Non è ancora possibile misurare l’impatto di lungo periodo del binomio virus-petrolio. Al momento, commercio marittimo e soprattutto traffico aereo passeggeri (si pensi all’hub aereo di Dubai) hanno subito importanti perdite nell’area CCG. Di certo, Arabia Saudita e le vicine monarchie continuano a investere molto in connettività, nuove città e turismo.
Il ruolo della Cina. Pechino è il primo partner commerciale dell’Oman: l’export petrolifero di Muscat in Cina è addirittura cresciuto nell’aprile 2020 rispetto al mese precedente. La partnership con la Cina ha fin qui permesso al Sultanato di coprire, con prestiti, buchi di bilancio sempre più grandi. Ma ad oggi non è possibile sapere se e come Pechino rimodulerà i finanziamenti alla Belt and Road Initiative (BRI) che passa anche per le coste della Penisola Arabica.
La corsa alla sicurezza alimentare. Il Qatar è già più avanti, complice la crescita demografica e dei consumi. Secondo il Global Food Security Index 2019, il piccolo emirato (boicottato da sauditi, emiratini e bahreiniti dal 2017) è ora 13esimo per sicurezza alimentare, mentre gli EAU sono 21esimi e l’Arabia Saudita 30esima (Oman 46esimo, Bahrein 50esimo). Riyadh e le capitali vicine hanno investito molto in Africa Orientale (soprattutto in Sudan ed Etiopia, con coltivazioni e fattorie).

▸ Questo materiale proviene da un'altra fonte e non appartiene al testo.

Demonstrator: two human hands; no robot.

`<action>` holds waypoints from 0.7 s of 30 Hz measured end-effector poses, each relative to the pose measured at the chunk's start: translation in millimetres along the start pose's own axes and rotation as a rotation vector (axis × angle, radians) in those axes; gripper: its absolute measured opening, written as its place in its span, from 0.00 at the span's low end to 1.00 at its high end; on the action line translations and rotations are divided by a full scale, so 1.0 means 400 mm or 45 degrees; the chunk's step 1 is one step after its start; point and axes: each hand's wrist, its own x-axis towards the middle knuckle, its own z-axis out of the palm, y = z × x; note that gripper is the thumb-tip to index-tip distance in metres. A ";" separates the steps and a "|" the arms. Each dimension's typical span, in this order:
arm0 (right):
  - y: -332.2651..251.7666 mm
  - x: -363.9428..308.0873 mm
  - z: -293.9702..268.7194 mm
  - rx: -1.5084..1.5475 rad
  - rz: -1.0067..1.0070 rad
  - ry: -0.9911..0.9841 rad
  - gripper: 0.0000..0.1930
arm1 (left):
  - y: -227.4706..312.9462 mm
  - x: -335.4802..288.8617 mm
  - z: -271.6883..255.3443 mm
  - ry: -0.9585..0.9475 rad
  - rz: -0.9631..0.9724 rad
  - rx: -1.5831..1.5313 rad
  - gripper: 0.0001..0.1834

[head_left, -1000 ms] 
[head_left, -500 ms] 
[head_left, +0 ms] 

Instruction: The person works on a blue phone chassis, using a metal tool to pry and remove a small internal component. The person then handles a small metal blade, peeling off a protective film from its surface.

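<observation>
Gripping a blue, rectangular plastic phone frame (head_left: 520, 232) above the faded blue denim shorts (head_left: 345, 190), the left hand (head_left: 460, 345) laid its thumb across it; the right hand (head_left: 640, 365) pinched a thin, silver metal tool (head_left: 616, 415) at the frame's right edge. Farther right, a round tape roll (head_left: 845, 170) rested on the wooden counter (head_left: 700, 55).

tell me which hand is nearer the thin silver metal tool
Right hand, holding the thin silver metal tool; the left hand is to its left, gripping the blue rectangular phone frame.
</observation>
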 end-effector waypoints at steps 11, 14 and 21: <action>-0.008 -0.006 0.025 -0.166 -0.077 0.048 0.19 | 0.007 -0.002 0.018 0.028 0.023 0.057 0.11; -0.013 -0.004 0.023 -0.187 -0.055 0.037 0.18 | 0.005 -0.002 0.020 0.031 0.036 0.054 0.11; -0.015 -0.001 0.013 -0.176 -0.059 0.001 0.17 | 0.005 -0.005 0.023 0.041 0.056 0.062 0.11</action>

I sauditi hanno lanciato nel 2012 Foodex (International Food and Drink Trade Exhibition), che si svolgerà in novembre a Jedda, ma in piena emergenza Covid, il principe ereditario di Abu Dhabi e vice comandante delle forze armate degli EAU, ha inusualmente richiamato i cittadini, in piena crisi-Covid, a un rapporto razionale con cibo, acqua, energia e risorse perché “abbiamo una cultura dell’eccesso che dobbiamo limitare”.
Nazionalismo e volontariato. Da qualche anno, le monarchie del Golfo coltivano un crescente spirito nazionalista che dovrebbe sostenere i sacrifici della transizione post-oil. Ciò ha contribuito al grande successo delle campagne per reclutare volontari, soprattutto tra i giovani. Medici, infermieri, impiegati nel settore dei trasporti, della logistica, della ristorazione, studenti stanno infatti dando un prezioso contributo volontario nella gestione dell’emergenza legata a Covid-19.
I grandi progetti. Design e nuove architetture: i Paesi arabi puntano su strutture faraoniche. Gli Emirati Arabi investono sulla grandeur: il grattacielo più grande del mondo, la succursale del Louvre e, nel 2021, una Expo destinata a entrare nella Storia. L’Arabia Saudita risponde con Neom, la città del futuro: una metropoli da 500 miliardi di dollari da costruire sulle sponde del Mar Rosso.
I diritti umani negati. Il fiume di denaro, l’oro, il petrolio e i grandi progetti visionari non cancellano il tema irrisolto dei diritti umani. L’uccisione del giornalista dissidente saudita, Jamal Khashoggi è solo l’ultima di una lunga serie di violazioni in un’area del mondo dove permangono punizioni capitali, esecuzioni, pene corporali, soprattutto in Arabia Saudita. Nel 2019, per la prima volta un documento congiunto al Consiglio Onu per i diritti umani, sottoscritto da 28 Paesi, ha criticato apertamente la potente monarchia del Golfo. Donne e omosessuali sono i cittadini più colpiti da norme fuori dal tempo, supportate da una cultura che stenta a cambiare. Le nuove generazioni, attratte dai modelli occidentali, sono la vera, forse l’unica speranza che lo sviluppo possa accompagnarsi ad una reale evoluzione civile in grado di rispettare la vita e i diritti di ognuno. E’ questa forse la sfida più grande.